The pilot service will cover two areas and would cost a downtown business about $130 per month for six days per week of pickup. Fees for businesses in south Lawrence — the pilot area is mostly on south Iowa Street and 23rd Street — would be about $44 per month for collection twice per week. The fees are set to recover all costs for the city as long as 15 percent of businesses sign up, according to city calculations.

Solid Waste Division Manager Kathy Richardson told the commission the city will do the pilot as long as 8 percent of businesses sign up. In reference to making it mandatory, Richardson said the amount of recyclables for businesses is too variable, with some businesses generating virtually nothing and others producing enough to contract with recycling brokers.

The commission ultimately voted unanimously to approve the business plan for the pilot program, but also agreed that if the pilot is not successful they will change the model as opposed to giving up on the idea of commercial recycling.

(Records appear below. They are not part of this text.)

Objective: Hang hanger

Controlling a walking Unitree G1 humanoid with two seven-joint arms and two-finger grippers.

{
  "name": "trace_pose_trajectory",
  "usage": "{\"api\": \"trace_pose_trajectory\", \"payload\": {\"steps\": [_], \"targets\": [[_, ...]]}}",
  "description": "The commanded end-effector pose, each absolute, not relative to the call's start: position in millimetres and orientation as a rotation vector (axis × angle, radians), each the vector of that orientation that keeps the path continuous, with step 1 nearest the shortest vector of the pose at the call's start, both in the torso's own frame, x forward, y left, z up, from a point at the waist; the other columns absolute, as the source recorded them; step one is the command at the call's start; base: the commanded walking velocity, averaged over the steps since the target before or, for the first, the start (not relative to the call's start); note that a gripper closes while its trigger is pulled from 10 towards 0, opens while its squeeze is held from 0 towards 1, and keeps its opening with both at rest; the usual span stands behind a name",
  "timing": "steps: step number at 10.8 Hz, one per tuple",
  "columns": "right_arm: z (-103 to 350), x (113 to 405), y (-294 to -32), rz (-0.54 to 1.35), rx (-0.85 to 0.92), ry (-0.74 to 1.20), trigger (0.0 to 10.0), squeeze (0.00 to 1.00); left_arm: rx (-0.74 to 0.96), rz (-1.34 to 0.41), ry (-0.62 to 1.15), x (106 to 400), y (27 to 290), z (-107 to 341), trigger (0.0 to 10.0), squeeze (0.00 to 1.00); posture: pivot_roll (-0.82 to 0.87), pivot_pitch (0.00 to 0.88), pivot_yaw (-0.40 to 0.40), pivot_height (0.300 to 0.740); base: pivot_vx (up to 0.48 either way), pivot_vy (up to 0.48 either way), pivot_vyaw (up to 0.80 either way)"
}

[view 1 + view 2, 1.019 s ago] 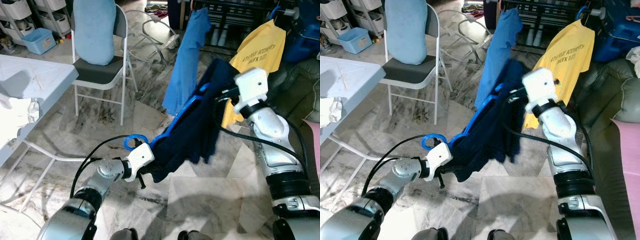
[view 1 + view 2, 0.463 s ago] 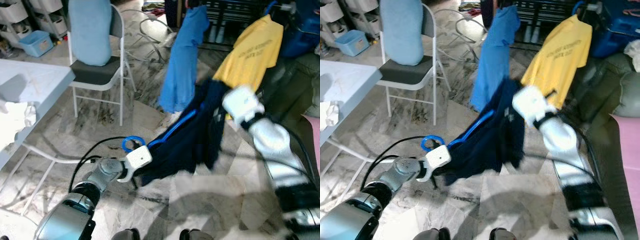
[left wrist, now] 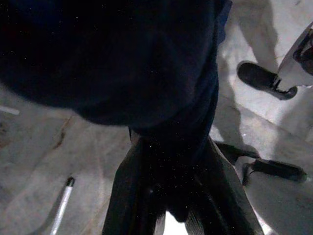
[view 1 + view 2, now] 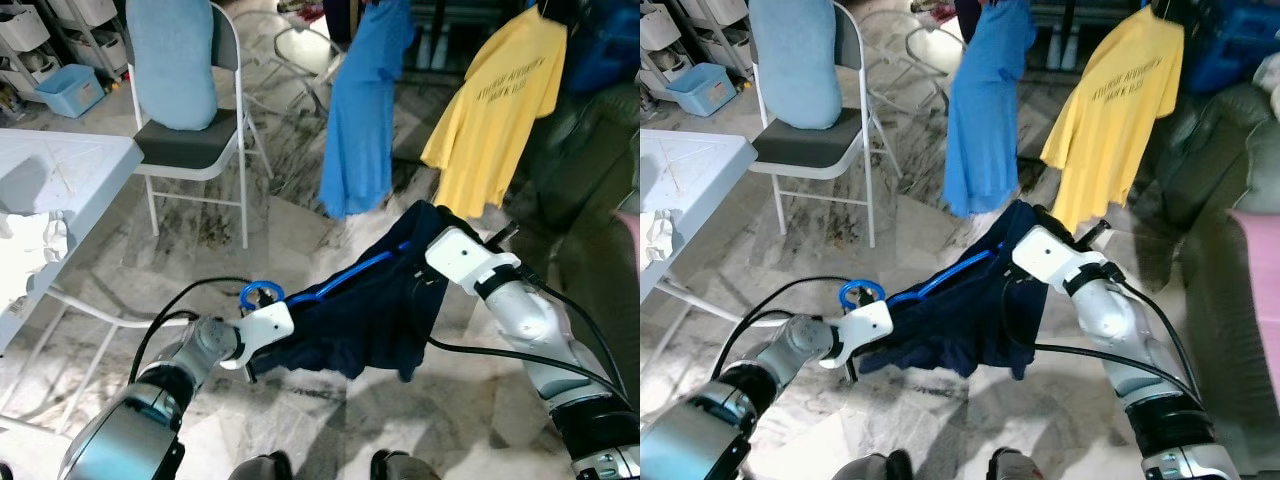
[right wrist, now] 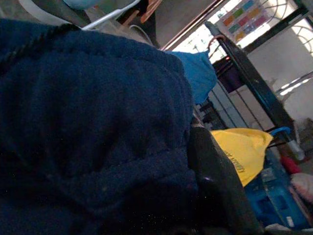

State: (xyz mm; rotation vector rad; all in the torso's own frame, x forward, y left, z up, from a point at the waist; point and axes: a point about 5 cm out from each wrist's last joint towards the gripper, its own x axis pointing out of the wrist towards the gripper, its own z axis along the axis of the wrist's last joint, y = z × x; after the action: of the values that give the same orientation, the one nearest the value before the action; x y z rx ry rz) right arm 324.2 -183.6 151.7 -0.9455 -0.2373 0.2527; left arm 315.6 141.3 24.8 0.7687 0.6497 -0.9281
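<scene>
Both pincers w/ navy garment [image 4: 370, 320] on blue hanger [image 4: 330, 285].

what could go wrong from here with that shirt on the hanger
The navy shirt sags low between the two pincers, its hem near the marble floor, so it may drag. It looks bunched over the blue hanger rather than seated, so it could slide off when lifted. The black cable loops near the left pincer and might snag.

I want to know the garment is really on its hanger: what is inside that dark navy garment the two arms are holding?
A blue hanger runs inside the navy garment; its hook sticks out by the left gripper. The far end, near the right gripper, is covered by cloth.
</scene>
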Motion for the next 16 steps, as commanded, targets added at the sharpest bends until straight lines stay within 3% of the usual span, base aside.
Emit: {"api": "trace_pose_trajectory", "payload": {"steps": [1, 2, 4, 7, 10, 11, 16], "targets": [[184.3, 327.5, -183.7, 0.146, -0.930, -0.384, 10.0, 0.00, 0.831, -0.887, 0.862, 294.0, 177.0, 1.0, 10.0, 0.00, -0.19, 0.197, 0.136, 0.740, 0.000, 0.000, 0.00], [184.2, 321.6, -158.9, 0.249, -0.813, -0.438, 10.0, 0.00, 0.828, -0.870, 0.833, 298.6, 170.8, 4.0, 10.0, 0.00, -0.20, 0.198, 0.137, 0.740, 0.000, 0.000, 0.00], [176.5, 310.6, -130.8, 0.389, -0.748, -0.462, 10.0, 0.00, 0.834, -0.841, 0.797, 303.8, 165.7, 7.6, 10.0, 0.00, -0.20, 0.199, 0.135, 0.740, 0.000, 0.000, 0.00], [168.0, 298.7, -103.5, 0.578, -0.553, -0.412, 10.0, 0.00, 0.793, -0.815, 0.760, 308.0, 158.5, 10.7, 10.0, 0.00, -0.20, 0.205, 0.137, 0.740, 0.000, 0.000, 0.00], [146.6, 287.7, -82.1, 0.752, -0.549, -0.326, 10.0, 0.00, 0.766, -0.810, 0.739, 311.0, 151.9, 13.4, 10.0, 0.00, -0.20, 0.208, 0.142, 0.740, 0.000, 0.000, 0.00], [147.3, 287.2, -77.7, 0.766, -0.476, -0.311, 10.0, 1.00, 0.764, -0.813, 0.737, 311.1, 150.4, 13.4, 10.0, 0.00, -0.20, 0.208, 0.142, 0.740, 0.000, 0.000, 0.00], [153.9, 286.7, -80.1, 0.764, -0.502, -0.331, 10.0, 1.00, 0.721, -0.751, 0.681, 317.1, 143.4, 18.2, 10.0, 0.00, -0.21, 0.213, 0.146, 0.740, 0.000, 0.000, 0.00]]}}
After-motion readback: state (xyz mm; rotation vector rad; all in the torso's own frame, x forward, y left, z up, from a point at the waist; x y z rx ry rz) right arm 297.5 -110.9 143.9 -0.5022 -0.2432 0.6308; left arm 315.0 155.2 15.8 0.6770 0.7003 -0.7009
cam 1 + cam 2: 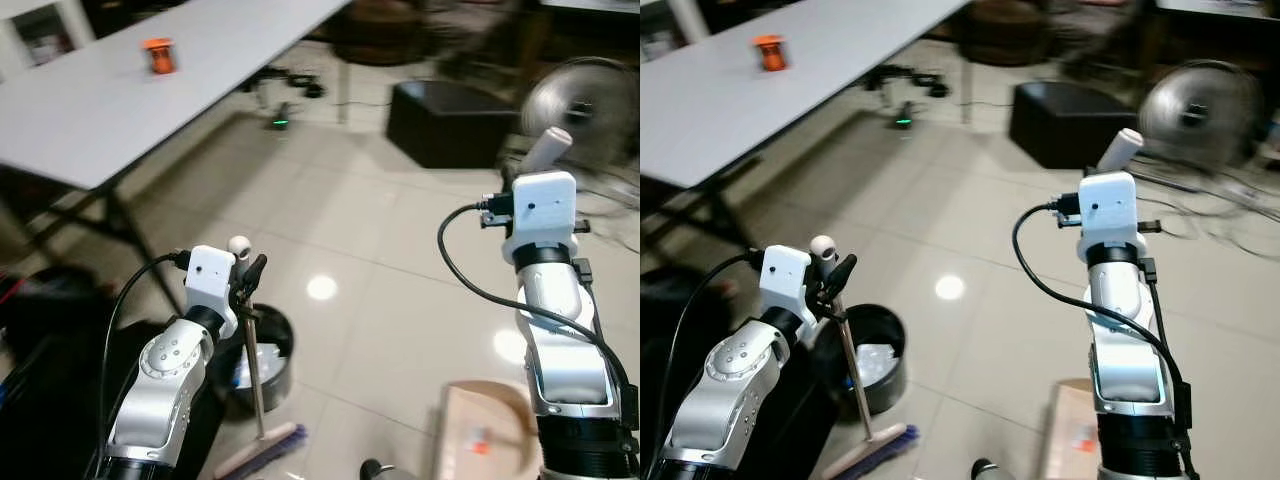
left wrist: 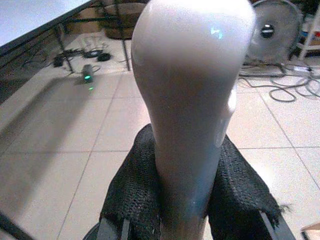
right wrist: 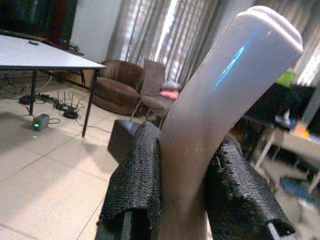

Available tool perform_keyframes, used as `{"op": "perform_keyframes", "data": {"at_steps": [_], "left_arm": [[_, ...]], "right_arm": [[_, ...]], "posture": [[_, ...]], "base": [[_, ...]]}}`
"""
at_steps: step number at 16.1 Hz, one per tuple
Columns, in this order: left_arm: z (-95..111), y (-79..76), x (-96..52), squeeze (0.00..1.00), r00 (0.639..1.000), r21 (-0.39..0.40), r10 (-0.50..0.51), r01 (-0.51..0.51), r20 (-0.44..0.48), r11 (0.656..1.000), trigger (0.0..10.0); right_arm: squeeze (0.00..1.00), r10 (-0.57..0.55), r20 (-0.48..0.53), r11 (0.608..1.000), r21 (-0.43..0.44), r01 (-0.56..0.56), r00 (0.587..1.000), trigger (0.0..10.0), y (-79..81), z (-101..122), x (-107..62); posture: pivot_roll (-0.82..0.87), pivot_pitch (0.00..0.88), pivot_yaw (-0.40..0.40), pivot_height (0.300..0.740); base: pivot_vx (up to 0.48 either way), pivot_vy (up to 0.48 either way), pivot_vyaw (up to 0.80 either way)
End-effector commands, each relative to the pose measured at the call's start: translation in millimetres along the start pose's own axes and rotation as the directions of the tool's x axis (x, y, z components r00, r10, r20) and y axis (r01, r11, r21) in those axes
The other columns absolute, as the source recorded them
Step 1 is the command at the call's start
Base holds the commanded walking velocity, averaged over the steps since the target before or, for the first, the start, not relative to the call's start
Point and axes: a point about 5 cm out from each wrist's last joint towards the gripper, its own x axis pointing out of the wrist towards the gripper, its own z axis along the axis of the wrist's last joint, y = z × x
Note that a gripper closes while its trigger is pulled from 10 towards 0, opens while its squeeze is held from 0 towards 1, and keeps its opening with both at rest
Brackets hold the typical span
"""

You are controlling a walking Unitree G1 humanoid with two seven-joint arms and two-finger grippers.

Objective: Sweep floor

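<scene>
left gripper (image 1: 248,278) is clamped on the thin metal handle of the broom (image 1: 256,375), just under its round white knob, with the two black fingers (image 2: 131,195) pressed against either side of the pale handle; the handle runs down from the grip, slightly tilted, to the broom's head on the tiled floor (image 1: 370,250), close to the robot's feet; right gripper (image 1: 1118,165) is closed around the pale handle of the dustpan (image 1: 485,432), whose rounded end sticks up above the wrist, and the tan pan lies low on the floor beside that arm with a small orange and white scrap in it; the dustpan and the broom's head are well apart; both silver arms are bent up at the elbow, wrists raised, left arm on the robot's left, right arm upright on its right; just behind the broom handle stands a black bin (image 1: 255,362), round and open, with white crumpled rubbish inside; a grey table (image 1: 120,90) stretches across the left, its dark legs on the floor next to the bin, and a small orange thing (image 1: 158,55) stands on it; further off sit a black box (image 1: 450,120) and a fan (image 1: 580,100) on the right, with cables and a small green light on the floor under the table's far end.
</scene>
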Motion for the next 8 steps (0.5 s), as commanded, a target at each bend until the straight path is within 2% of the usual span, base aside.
{"op": "perform_keyframes", "data": {"at_steps": [1, 5, 6, 8], "left_arm": [[9.2, 3.8, -0.7, 0.00, 0.999, 0.030, 0.023, -0.024, 0.038, 0.999, 10.0], [12.3, 1.8, -2.3, 0.00, 0.998, -0.004, 0.031, -0.031, 0.048, 1.000, 10.0], [13.8, 1.6, -2.0, 0.00, 0.998, -0.027, 0.039, -0.038, 0.048, 0.999, 10.0], [17.2, 3.3, -0.2, 0.00, 0.998, -0.011, 0.040, -0.039, 0.054, 0.999, 10.0]], "right_arm": [[0.00, 0.015, 0.001, 0.997, 0.069, -0.015, 1.000, 10.0, 0.6, 5.6, -1.9], [0.00, 0.015, -0.031, 0.992, 0.129, -0.011, 0.999, 10.0, 2.1, 5.9, -4.9], [0.00, 0.011, -0.042, 0.992, 0.123, -0.006, 0.999, 10.0, 0.3, 5.2, -5.9], [0.00, 0.015, -0.047, 0.996, 0.083, -0.011, 0.999, 10.0, -2.3, 4.0, -7.4]], "posture": [[0.00, 0.000, 0.049, 0.740], [-0.01, 0.000, 0.055, 0.740], [-0.01, 0.003, 0.056, 0.740], [-0.01, 0.007, 0.058, 0.740]], "base": [[0.000, 0.000, -0.80], [0.000, 0.000, -0.80], [0.000, 0.000, -0.80], [0.000, 0.000, -0.80]]}}
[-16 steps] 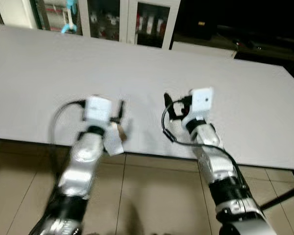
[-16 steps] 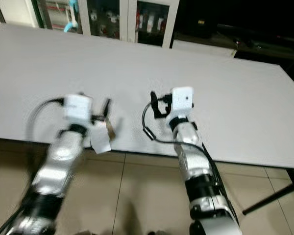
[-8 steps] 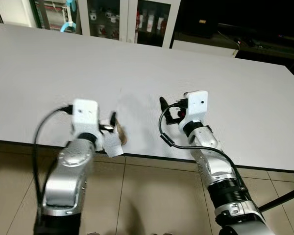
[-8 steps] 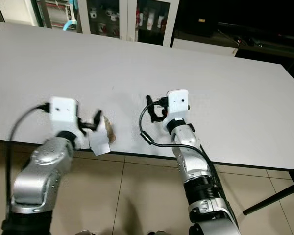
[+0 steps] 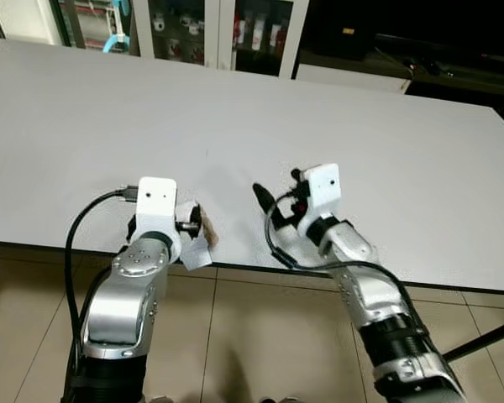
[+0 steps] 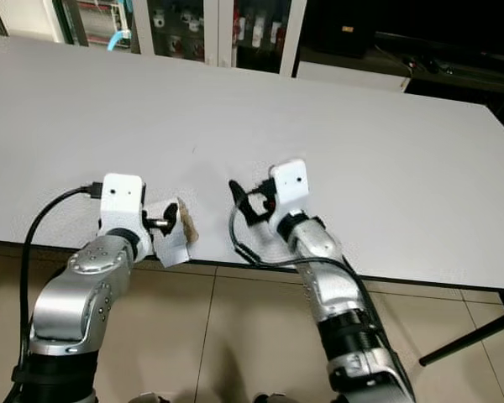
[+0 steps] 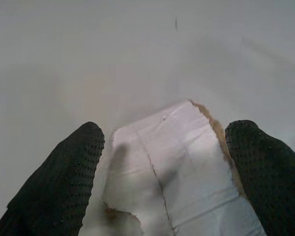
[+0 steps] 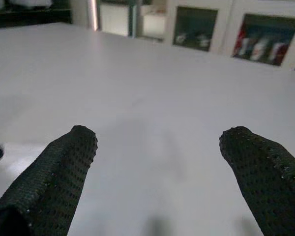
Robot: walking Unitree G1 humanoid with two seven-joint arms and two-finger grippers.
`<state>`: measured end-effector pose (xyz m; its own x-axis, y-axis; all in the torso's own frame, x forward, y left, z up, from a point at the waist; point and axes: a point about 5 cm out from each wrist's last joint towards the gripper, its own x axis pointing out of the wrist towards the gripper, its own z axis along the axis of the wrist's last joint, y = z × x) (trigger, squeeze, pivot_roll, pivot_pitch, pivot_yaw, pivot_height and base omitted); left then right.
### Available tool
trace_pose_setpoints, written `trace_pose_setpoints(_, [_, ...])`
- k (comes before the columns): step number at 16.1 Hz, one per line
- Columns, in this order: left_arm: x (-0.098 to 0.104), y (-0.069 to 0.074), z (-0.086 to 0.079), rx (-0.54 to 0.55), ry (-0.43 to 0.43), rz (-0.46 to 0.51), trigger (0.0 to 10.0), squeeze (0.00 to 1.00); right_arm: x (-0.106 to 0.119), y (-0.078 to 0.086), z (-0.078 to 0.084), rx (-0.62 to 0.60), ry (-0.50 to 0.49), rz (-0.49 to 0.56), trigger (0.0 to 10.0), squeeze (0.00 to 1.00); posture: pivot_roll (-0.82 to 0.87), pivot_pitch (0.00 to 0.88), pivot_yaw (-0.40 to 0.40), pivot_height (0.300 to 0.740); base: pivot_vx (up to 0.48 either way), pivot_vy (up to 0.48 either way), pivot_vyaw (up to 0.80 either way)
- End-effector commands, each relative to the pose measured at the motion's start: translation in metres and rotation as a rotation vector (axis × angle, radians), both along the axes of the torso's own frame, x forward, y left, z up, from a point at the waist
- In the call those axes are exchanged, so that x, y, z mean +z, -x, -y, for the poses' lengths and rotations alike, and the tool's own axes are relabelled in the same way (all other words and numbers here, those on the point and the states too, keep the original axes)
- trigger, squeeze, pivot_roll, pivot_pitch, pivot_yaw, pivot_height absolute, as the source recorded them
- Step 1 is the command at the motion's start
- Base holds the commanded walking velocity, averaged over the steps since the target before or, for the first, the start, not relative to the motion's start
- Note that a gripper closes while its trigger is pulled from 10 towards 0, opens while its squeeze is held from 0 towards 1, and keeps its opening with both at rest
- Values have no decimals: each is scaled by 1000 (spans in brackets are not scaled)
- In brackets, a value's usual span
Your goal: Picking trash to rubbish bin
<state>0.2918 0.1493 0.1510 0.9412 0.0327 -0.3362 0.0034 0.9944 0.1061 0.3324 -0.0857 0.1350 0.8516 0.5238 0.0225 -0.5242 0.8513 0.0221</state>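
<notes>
Paper scrap in the left gripper!
Left gripper [image 7: 162, 162] pinches torn paper [image 7: 174, 167] at the desk [image 5: 235, 109] edge; right gripper [image 8: 160, 167] spread.

No readable text from my station.
I can make out no lettering, label, brand or number on the torn paper scrap [image 7: 177, 162] or on the white table [image 5: 235, 109].
</notes>
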Motion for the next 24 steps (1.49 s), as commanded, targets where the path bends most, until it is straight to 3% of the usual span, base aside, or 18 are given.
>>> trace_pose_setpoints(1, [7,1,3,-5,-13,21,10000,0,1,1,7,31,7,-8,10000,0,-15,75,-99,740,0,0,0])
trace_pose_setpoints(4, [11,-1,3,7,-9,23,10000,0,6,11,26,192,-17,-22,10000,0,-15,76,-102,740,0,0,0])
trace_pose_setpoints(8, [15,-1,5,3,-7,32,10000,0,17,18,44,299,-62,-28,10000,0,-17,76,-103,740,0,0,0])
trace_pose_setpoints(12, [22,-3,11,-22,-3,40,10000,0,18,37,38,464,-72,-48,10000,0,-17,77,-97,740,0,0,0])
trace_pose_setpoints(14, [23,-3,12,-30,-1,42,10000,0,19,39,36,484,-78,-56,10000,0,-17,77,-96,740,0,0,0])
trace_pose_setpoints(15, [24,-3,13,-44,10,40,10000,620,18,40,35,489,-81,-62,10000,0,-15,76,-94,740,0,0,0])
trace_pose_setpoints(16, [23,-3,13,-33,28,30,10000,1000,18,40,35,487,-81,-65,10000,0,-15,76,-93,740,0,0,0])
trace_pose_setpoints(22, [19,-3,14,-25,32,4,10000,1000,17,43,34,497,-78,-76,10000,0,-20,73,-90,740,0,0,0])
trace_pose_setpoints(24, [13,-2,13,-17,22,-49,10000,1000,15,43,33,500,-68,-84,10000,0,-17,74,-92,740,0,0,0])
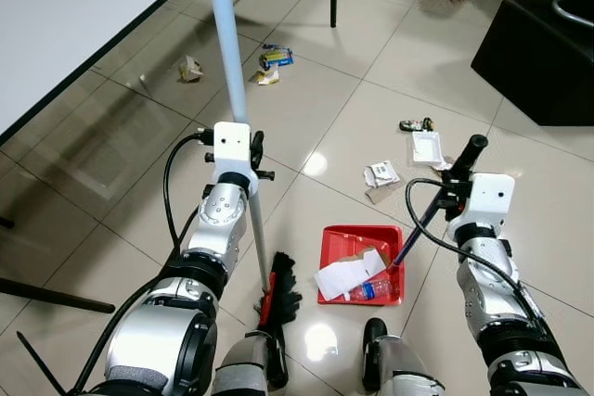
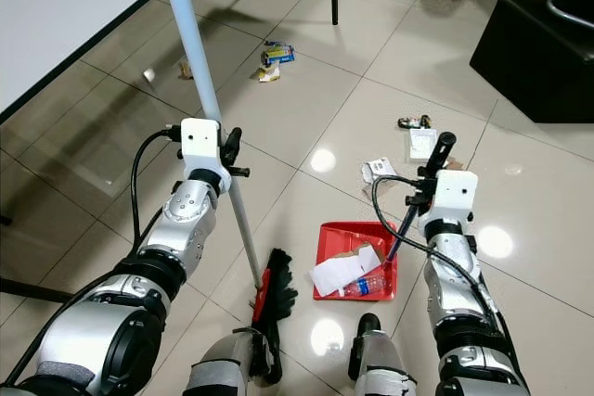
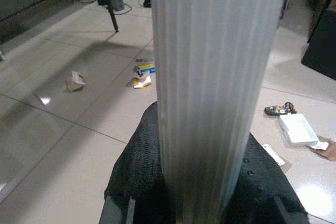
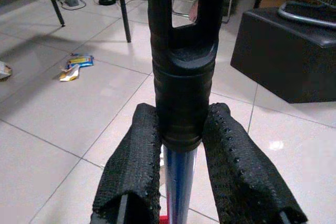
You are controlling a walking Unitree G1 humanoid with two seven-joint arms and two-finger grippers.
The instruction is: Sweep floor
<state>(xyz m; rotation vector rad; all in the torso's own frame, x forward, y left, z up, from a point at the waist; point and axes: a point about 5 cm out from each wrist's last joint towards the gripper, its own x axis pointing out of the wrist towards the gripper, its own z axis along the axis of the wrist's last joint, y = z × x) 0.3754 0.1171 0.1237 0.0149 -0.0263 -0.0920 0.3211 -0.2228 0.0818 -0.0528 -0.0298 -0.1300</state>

“I also think that it’s not if this fails, it fails, and there is nothing else,” Commissioner Jennifer Ananda said. “If we don’t get 8 percent, then we try something different.”

For both areas, customers would need to purchase a 95-gallon recycling cart and could pay more to have additional carts.

The commission discussed reducing the frequency of the downtown recycling pickup, but ultimately decided against it due to space and equity concerns. Richardson said space is very limited in the alleyways downtown, and the model was built on daily collection so that most businesses would just be adding one cart to the alleyways. She also said decreasing the number of collection days downtown would ultimately shift costs and variables, resulting in an increase in price in the south Lawrence rate.

The pilot program will run for eight months, May through December. Richardson said the city would need to hit the 8 percent sign-up deadline by mid-March.


In other business, the commission:

• Voted unanimously to award $600,000 in city funds to affordable housing projects for 2017 and 2018. The city’s Affordable Housing Advisory Board is recommending the city provide $30,000 to Tenants to Homeowners, $75,000 to Lawrence Habitat for Humanity, and $495,000 to Bert Nash for a mental health facility that includes temporary housing. The commission also voted to increase the number of board members from nine to 12, adding representatives from the chamber of commerce, the University of Kansas, and the Lawrence Board of Realtors.

• Largely deferred the decision of how it would spend the approximately $690,000 recouped as a result of an audit of the city’s miscellaneous billing. The commission voted unanimously to spend $49,000 of the recouped money to cover the cost of the audit, and deferred the decision on how it would allocate the rest of the money. The commission said it could not make the decision before the city’s year-end fund balances are known, and directed city staff to preserve the money in the general fund until the 2019 budget process. City staff’s recommendation was to use the money to pay for the audit, purchase new accounting software and fund the $600,000 in affordable housing projects, which the city recently was advised cannot be funded using debt.